▶ _What is needed_:
Could you copy every line in the listing below that has the word "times"?

▶ _Given material_:
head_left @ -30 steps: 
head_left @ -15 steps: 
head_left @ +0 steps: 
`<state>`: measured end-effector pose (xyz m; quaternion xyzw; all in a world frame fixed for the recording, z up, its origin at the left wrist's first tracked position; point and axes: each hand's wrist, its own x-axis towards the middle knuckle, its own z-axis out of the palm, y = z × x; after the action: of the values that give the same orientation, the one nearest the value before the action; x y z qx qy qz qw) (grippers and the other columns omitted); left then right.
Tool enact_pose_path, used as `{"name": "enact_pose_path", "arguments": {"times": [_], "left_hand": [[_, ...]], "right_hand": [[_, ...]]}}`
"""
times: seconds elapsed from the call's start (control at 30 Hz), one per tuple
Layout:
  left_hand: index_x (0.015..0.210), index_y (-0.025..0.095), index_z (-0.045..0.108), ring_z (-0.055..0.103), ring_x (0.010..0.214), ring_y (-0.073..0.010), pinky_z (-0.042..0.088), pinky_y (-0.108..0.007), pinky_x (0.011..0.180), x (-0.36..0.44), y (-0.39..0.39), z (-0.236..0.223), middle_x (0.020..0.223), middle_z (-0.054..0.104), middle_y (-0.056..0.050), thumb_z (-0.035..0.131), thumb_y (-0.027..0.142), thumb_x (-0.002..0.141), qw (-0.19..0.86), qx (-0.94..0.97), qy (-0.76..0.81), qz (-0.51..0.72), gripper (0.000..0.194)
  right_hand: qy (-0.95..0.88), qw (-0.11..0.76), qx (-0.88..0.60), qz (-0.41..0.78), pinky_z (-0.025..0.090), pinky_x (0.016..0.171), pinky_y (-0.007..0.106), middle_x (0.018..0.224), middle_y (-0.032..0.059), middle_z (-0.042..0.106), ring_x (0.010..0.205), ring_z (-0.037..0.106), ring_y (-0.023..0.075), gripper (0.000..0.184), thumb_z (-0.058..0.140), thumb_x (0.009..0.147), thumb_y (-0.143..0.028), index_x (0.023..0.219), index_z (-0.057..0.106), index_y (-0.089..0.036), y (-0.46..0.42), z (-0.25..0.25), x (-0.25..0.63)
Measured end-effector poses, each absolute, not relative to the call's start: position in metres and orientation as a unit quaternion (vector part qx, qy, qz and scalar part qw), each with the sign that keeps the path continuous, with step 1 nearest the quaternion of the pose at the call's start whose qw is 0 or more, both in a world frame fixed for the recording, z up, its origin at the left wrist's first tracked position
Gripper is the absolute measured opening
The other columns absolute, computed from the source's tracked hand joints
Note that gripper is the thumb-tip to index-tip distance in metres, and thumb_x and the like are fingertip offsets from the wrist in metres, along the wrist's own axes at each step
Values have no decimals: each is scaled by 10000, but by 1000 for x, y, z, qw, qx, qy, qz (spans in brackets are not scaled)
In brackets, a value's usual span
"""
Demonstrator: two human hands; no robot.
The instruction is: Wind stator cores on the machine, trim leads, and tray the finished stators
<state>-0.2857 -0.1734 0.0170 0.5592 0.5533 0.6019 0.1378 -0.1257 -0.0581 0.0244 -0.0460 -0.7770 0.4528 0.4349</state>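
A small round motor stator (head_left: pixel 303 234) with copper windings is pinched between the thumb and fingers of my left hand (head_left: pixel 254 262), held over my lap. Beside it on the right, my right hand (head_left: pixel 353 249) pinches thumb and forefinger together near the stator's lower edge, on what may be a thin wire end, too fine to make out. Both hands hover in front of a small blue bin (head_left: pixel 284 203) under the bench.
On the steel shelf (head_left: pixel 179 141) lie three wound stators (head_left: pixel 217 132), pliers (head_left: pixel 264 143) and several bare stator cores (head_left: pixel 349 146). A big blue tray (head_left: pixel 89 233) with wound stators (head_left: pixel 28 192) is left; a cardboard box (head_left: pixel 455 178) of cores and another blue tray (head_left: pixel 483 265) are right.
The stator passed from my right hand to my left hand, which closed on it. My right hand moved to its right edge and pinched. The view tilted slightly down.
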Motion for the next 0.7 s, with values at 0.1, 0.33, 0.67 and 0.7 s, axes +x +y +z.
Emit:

▶ _Output of the task_:
Tool enact_pose_path, used as `{"name": "enact_pose_path", "arguments": {"times": [_], "left_hand": [[_, ...]], "right_hand": [[_, ...]]}}`
times: seconds elapsed from the call's start (control at 30 Hz), one per tuple

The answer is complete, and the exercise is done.